### Required work
Output only the lines below that start at the line containing "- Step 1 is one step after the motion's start" and end at the line containing "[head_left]", with both ends kept.

BEGIN Information supplied

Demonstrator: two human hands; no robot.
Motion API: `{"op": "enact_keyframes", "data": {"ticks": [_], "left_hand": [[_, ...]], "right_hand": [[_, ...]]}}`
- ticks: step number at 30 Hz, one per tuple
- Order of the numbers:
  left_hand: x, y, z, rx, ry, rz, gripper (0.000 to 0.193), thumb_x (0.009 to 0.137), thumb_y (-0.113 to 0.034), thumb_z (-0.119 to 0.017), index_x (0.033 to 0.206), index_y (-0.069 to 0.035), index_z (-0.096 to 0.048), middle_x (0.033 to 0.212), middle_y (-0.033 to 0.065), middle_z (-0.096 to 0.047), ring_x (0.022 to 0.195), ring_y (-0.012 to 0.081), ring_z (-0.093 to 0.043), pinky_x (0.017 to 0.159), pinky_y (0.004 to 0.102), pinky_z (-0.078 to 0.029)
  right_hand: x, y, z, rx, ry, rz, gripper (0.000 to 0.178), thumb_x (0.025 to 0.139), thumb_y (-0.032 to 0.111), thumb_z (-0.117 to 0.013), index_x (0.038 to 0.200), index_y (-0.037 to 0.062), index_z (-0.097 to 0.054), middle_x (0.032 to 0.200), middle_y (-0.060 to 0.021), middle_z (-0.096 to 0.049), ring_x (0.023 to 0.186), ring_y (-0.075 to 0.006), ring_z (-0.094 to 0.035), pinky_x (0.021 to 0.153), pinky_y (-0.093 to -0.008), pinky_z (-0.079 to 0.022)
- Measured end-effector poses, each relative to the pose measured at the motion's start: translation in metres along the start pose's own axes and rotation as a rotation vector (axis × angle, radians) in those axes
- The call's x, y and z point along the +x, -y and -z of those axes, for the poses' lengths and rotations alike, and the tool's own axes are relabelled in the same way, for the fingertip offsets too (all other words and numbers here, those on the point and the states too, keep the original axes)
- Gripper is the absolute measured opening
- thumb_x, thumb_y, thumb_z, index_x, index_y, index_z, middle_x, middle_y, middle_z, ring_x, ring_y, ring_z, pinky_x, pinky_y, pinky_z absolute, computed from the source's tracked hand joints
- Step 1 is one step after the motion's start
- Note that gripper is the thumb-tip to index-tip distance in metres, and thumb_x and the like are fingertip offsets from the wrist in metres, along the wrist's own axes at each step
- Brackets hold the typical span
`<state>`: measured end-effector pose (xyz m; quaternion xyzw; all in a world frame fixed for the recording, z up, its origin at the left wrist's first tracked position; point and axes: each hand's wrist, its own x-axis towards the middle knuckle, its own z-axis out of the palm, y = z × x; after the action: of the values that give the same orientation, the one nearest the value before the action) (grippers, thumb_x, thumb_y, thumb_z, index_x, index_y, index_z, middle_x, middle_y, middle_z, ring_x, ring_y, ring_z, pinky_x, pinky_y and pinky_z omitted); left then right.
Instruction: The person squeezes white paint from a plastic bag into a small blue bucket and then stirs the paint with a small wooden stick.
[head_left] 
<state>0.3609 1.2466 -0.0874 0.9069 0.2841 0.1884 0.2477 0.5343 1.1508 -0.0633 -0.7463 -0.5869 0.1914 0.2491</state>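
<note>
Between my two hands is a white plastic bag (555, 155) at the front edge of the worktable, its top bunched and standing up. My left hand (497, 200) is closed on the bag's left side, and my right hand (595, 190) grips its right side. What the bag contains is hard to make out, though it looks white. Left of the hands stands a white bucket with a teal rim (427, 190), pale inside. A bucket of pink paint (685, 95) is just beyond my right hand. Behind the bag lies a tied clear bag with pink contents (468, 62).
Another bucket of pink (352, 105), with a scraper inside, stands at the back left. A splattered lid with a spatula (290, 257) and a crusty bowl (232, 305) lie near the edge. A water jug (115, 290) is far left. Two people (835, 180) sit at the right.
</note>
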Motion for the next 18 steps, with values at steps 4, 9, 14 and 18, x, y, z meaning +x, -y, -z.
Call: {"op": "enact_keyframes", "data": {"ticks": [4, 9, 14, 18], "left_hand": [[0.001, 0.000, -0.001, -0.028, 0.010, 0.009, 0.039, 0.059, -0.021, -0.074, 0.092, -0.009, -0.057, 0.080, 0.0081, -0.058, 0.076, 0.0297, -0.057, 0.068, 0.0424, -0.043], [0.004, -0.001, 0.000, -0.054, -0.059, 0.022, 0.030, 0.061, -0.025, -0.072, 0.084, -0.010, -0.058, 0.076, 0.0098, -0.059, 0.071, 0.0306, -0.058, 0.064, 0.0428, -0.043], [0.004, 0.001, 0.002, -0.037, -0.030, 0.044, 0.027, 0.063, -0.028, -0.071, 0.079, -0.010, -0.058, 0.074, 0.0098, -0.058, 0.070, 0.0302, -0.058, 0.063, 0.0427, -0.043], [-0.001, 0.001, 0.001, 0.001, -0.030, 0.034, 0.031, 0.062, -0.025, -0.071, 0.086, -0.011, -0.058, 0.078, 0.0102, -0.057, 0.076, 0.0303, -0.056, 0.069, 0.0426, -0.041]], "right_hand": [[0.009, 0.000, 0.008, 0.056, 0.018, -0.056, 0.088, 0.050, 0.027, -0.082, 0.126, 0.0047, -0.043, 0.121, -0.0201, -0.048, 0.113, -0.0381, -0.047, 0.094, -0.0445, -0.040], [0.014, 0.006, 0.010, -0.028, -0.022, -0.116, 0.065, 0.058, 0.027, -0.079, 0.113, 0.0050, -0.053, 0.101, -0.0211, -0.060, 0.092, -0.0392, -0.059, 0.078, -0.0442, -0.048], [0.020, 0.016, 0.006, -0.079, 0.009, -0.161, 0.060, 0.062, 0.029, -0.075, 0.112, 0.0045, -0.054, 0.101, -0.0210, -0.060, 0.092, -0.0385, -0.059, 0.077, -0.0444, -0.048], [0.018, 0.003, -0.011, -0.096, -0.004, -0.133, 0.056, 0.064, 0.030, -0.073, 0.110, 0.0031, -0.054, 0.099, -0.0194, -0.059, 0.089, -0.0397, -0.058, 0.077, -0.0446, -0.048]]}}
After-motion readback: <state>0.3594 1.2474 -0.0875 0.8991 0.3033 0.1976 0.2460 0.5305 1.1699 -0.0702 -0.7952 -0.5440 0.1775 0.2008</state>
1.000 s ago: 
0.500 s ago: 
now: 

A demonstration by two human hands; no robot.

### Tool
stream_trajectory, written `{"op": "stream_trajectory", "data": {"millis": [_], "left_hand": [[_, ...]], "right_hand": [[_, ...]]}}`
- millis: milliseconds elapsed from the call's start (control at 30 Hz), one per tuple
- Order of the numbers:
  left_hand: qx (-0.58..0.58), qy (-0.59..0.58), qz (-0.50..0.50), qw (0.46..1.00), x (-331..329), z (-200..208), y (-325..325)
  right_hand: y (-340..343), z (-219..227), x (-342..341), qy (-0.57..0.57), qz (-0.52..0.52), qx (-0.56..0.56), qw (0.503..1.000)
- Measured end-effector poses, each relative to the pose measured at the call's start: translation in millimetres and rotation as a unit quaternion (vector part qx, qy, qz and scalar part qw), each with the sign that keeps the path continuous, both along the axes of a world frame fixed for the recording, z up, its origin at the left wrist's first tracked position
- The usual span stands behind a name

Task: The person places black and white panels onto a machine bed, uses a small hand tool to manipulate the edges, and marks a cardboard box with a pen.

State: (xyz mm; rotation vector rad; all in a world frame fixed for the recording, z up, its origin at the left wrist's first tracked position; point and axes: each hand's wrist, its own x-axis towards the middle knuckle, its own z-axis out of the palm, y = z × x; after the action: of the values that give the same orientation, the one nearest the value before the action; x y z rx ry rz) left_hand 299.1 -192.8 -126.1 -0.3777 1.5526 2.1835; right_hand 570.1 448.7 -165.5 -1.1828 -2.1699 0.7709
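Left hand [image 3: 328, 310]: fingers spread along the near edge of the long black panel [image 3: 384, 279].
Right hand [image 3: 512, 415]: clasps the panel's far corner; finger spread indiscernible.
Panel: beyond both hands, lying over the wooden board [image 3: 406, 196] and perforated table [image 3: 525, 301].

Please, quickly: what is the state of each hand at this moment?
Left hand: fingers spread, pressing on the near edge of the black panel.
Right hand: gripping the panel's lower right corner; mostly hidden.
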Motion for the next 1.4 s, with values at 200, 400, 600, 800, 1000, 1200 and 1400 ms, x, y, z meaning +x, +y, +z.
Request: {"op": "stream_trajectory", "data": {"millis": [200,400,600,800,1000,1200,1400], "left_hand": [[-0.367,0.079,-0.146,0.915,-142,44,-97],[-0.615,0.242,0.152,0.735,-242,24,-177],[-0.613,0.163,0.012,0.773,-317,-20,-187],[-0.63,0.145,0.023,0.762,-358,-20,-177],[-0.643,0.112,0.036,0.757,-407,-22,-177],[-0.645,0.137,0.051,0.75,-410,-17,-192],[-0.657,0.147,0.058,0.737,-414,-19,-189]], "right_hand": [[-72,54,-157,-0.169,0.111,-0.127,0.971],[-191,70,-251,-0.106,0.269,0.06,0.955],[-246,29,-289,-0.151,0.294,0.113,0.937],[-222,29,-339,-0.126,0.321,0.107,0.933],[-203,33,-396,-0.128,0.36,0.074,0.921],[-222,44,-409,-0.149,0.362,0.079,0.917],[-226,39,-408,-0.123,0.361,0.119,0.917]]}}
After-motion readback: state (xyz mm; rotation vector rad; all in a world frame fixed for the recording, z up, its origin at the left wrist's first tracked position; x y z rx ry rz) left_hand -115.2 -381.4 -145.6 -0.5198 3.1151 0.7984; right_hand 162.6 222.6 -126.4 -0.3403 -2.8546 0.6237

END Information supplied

### Exercise result
- Step 1 is one step after the motion's start
- Note that gripper is the thumb-tip to index-tip distance in metres, and thumb_x and the like are fingertip offsets from the wrist in metres, along the wrist's own axes at each step
- Brackets hold the typical span
`<state>`: measured end-effector pose (xyz m; quaternion xyzw; all in a world frame fixed for the recording, z up, its origin at the left wrist's first tracked position; point and axes: each hand's wrist, its own x-axis towards the middle knuckle, its own z-axis out of the palm, y = z × x; after the action: of the values that give the same orientation, the one nearest the value before the action) (grippers, thumb_x, thumb_y, thumb_z, index_x, index_y, index_z, middle_x, middle_y, middle_z, ring_x, ring_y, ring_z, pinky_x, pinky_y and pinky_z omitted); left then right.
Instruction: The person squeezes white paint from a plastic bag into a small blue bucket and then stirs the paint with a small wooden stick.
[head_left] 

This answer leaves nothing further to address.